La désignation et la mission du commissaire aux apports

Dans la majorité des cas, l’intervention d’un commissaire aux apports est requise par la loi pour garantir l’équité entre les associés et la réalité du capital social. Ce professionnel, choisi sur la liste des commissaires aux comptes de la CRCC de Paris par exemple pour SECOFI Audit, est nommé par les associés à l’unanimité ou par décision de justice.

L’évaluation de la valeur du fonds

Le travail du commissaire aux apports se concentre sur la vérification de la valeur déclarée du fonds de commerce. Il examine les éléments corporels, comme le matériel et l’outillage, ainsi que les éléments incorporels, tels que la clientèle, le nom commercial et le droit au bail. Le commissaire s’assure que cette valeur n’est pas surévaluée, ce qui léserait les autres associés ou les créanciers de la société.

Le rapport de vérification

À l’issue de ses investigations, l’expert rédige un rapport qu’il dépose au greffe du tribunal de commerce. Ce document atteste que la valeur de l’apport correspond au moins à la valeur nominale des parts sociales ou des actions émises. Si les associés décident de ne pas suivre les conclusions du commissaire et retiennent une valeur supérieure, ils engagent leur responsabilité civile et pénale pendant cinq ans envers les tiers.

Les étapes du déroulement de l’opération

Le transfert d’un fonds de commerce suit un calendrier rigoureux pour répondre aux obligations légales et fiscales.
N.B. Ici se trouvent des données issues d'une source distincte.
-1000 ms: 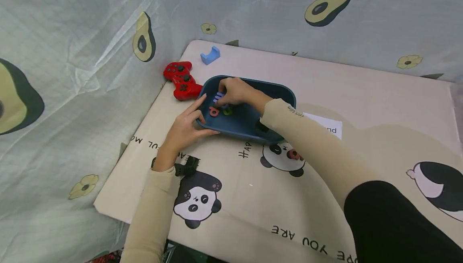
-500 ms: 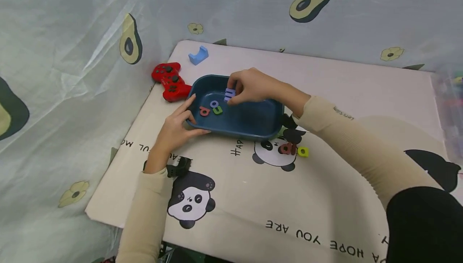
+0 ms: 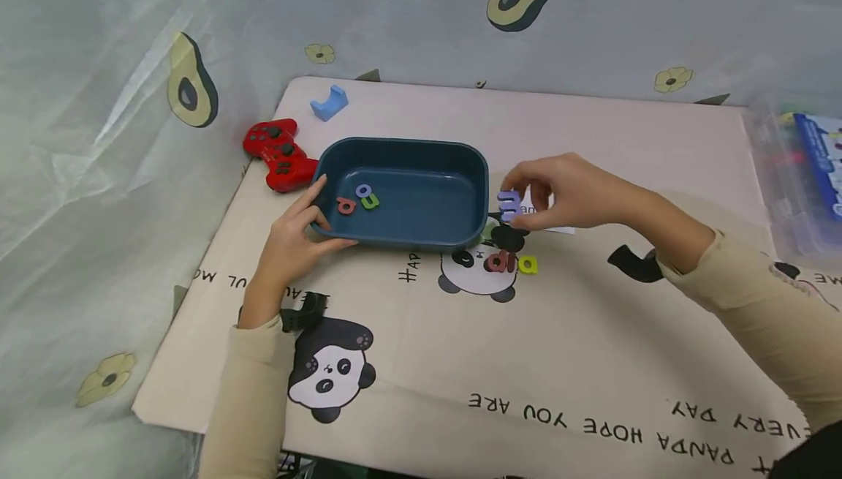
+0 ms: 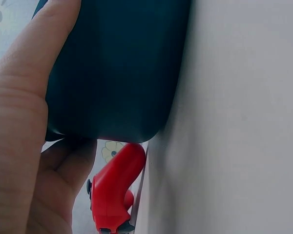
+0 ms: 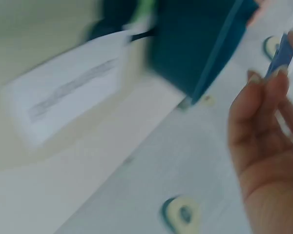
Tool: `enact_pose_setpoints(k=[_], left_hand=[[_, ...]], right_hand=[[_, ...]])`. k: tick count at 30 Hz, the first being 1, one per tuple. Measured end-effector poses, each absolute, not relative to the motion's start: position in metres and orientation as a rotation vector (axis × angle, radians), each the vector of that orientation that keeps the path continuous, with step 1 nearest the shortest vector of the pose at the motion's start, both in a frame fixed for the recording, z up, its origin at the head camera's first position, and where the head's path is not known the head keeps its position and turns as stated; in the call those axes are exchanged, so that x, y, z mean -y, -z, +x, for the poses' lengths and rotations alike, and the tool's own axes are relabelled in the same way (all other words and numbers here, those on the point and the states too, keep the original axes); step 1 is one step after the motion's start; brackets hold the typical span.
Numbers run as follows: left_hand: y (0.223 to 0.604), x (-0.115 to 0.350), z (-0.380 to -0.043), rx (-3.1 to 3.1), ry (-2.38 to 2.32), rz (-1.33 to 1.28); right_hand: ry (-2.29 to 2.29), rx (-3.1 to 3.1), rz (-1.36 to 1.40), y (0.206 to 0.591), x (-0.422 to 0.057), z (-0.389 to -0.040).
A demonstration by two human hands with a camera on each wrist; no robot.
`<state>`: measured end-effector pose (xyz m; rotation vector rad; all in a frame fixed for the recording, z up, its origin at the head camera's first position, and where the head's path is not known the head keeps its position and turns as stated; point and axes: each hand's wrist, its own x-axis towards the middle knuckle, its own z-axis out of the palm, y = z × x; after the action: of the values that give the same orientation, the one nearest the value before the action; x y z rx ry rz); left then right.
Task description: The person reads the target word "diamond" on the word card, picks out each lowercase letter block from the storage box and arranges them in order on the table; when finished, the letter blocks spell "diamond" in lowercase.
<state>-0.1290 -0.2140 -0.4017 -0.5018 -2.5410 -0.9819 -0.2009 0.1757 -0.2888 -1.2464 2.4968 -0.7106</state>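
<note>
Between thumb and fingers, my right hand [image 3: 569,190] pinches a purple letter m [image 3: 509,205] just off the right end of a dark blue plastic tray [image 3: 421,234]. My left hand [image 3: 289,238] grips the tray's left end, thumb along the near wall and fingers at the rim. Inside the tray, toward its left side, lie a red letter d [image 3: 346,206], a small purple ring-shaped letter o [image 3: 363,191] and a green letter [image 3: 370,202]. On the table in front are a brown-red letter d [image 3: 495,262], a thin brown-red letter [image 3: 511,262] and a yellow letter [image 3: 528,265].
A white card [image 5: 73,87] with printed text lies partly hidden behind my right hand. Left of the tray is a red game controller [image 3: 281,157], with a light blue holder [image 3: 330,103] beyond it. A clear plastic box [image 3: 783,230] stands at the right edge.
My right hand has picked the purple m up from the tray and carried it right, past the tray's end. The left hand keeps its grip on the tray.
</note>
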Motion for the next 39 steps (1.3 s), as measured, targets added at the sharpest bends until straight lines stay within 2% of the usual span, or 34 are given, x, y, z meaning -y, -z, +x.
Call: enact_pose_setpoints(k=[6,11,18,25,34,39], left_hand=[[0.401,0.213,-0.129,2.538,0.974,-0.496],[0.400,0.215,-0.127,2.557,0.958,-0.472],[0.401,0.218,-0.125,2.538,0.949,-0.478],[0.402,0.212,-0.130,2.530,0.959,-0.506],[0.403,0.212,-0.130,2.526,0.951,-0.515],[0.404,0.213,-0.131,2.536,0.944,-0.495]], right_hand=[[0.721,-2.380,-1.178,0.306,-0.224,-0.186],[0.706,-2.274,-1.148,0.326,-0.244,-0.181],[0.650,-2.231,-1.195,0.352,-0.248,-0.176],[0.601,-2.308,-1.272,0.359,-0.248,-0.171],[0.597,-2.481,-1.019,0.358,-0.249,-0.162],[0.549,-2.571,-1.003,0.363,-0.244,-0.154]])
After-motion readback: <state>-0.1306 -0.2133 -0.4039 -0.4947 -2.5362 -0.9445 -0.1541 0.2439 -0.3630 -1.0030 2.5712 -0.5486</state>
La rédaction de l’acte d’apport

L’opération débute par la signature d’un contrat d’apport. Ce document précise l’identité des parties, la description détaillée des éléments transmis, le passif éventuellement pris en charge par la société et la valorisation retenue. Il mentionne également le chiffre d’affaires et les bénéfices réalisés au cours des trois derniers exercices comptables.

Les mesures de publicité

Une fois l’acte signé et les statuts de la société mis à jour, l’opération doit être rendue publique. Un avis est inséré dans un support d’annonces légales, puis au Bulletin officiel des annonces civiles et commerciales (BODACC). Cette étape informe les créanciers de l’apporteur, qui disposent d’un délai de dix jours pour faire une déclaration de créance s’ils estiment que l’opération compromet leurs droits.

L’enregistrement et les formalités administratives

Le dossier complet est déposé auprès du guichet unique des entreprises. L’acte d’apport doit être enregistré auprès du service des impôts. Cette formalité permet de liquider les droits d’enregistrement, dont le montant varie selon la valeur du fonds et la nature de l’apport (pur et simple ou à titre onéreux si la société reprend des dettes).
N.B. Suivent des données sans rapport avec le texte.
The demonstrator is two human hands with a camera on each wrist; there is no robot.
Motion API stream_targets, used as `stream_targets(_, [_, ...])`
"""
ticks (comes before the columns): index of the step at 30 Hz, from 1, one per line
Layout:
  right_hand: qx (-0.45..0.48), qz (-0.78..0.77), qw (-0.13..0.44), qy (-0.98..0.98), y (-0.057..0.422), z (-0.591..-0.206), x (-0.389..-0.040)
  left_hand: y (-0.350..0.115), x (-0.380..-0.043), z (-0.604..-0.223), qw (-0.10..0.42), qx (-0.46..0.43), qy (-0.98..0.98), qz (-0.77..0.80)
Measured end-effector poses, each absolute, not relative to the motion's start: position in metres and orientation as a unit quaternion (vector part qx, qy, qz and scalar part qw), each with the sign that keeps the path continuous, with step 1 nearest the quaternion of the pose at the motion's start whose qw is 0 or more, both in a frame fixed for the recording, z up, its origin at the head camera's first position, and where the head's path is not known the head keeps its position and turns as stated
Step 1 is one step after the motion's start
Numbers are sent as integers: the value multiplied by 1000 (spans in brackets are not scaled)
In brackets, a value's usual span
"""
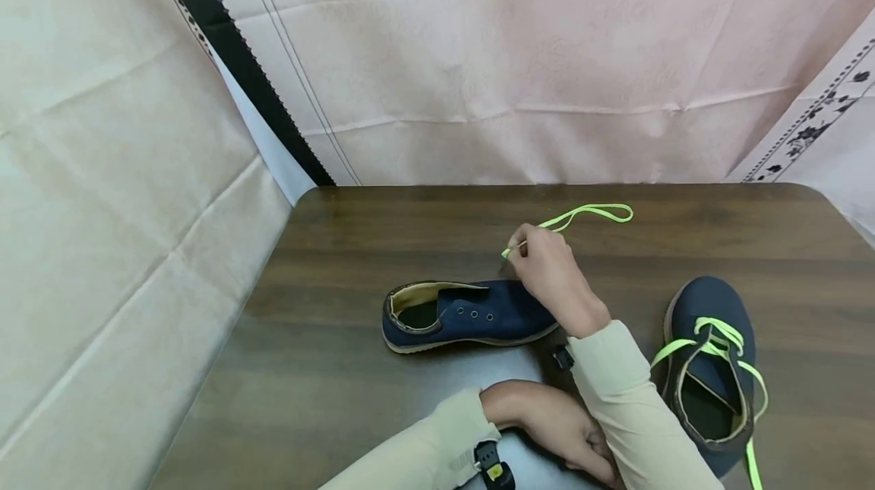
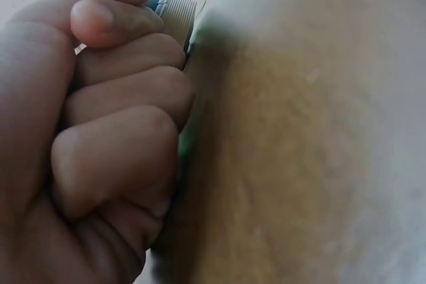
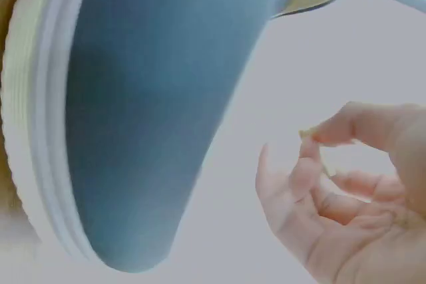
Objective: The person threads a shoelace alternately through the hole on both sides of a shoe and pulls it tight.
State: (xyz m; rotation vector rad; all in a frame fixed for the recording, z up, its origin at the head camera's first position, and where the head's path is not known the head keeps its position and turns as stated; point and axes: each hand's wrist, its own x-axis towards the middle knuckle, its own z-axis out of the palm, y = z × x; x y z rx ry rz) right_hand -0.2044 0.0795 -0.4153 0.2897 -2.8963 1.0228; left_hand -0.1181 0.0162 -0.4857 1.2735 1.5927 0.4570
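A navy blue shoe (image 1: 472,315) lies lengthwise on the table, toe to the right, its eyelets bare of lace. Over its toe end my right hand (image 1: 550,273) pinches a neon green shoelace (image 1: 588,210) between thumb and fingertip. The lace's tip pokes out left of the fingers, and its looped part trails to the far right. In the right wrist view the shoe's toe (image 3: 153,131) is large beside the pinching hand (image 3: 353,191). My left hand (image 1: 554,422) rests low near the table, below the right forearm; its fingers (image 2: 126,98) are curled in with nothing visible inside.
To the right stands a second navy shoe (image 1: 711,376), toe pointing away, with neon green laces (image 1: 721,334) threaded and ends hanging out. The brown wooden table (image 1: 328,308) ends at the back against a pale cloth (image 1: 519,64).
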Motion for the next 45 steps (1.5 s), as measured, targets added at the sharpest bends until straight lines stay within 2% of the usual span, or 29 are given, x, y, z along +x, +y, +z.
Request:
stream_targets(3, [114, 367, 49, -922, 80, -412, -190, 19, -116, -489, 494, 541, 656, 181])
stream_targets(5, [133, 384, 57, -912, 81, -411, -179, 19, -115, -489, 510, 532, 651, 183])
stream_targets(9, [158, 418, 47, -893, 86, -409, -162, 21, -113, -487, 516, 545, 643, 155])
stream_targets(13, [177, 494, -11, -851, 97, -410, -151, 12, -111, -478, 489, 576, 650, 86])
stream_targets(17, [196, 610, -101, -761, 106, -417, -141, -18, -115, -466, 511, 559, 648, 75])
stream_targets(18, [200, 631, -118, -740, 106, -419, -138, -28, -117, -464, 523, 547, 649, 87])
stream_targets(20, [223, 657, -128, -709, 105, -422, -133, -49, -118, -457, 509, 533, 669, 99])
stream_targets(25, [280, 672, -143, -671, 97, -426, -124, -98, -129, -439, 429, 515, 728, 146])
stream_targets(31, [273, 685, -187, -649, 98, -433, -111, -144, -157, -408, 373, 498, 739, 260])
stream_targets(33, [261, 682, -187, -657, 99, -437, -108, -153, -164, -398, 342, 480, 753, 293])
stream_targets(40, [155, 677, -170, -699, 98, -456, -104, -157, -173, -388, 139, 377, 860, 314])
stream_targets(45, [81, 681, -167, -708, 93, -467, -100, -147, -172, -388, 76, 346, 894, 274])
Le régime fiscal de l’apport

L’apport d’un fonds de commerce déclenche normalement l’imposition immédiate des plus-values constatées sur les éléments de l’actif. Toutefois, le code général des impôts prévoit des dispositifs de report ou de sursis d’imposition. Sous certaines conditions, la taxation de la plus-value est décalée au moment où l’apporteur revend ses titres ou lorsque la société cède elle-même le fonds. Ce mécanisme évite de ponctionner la trésorerie de l’entreprise lors de sa restructuration.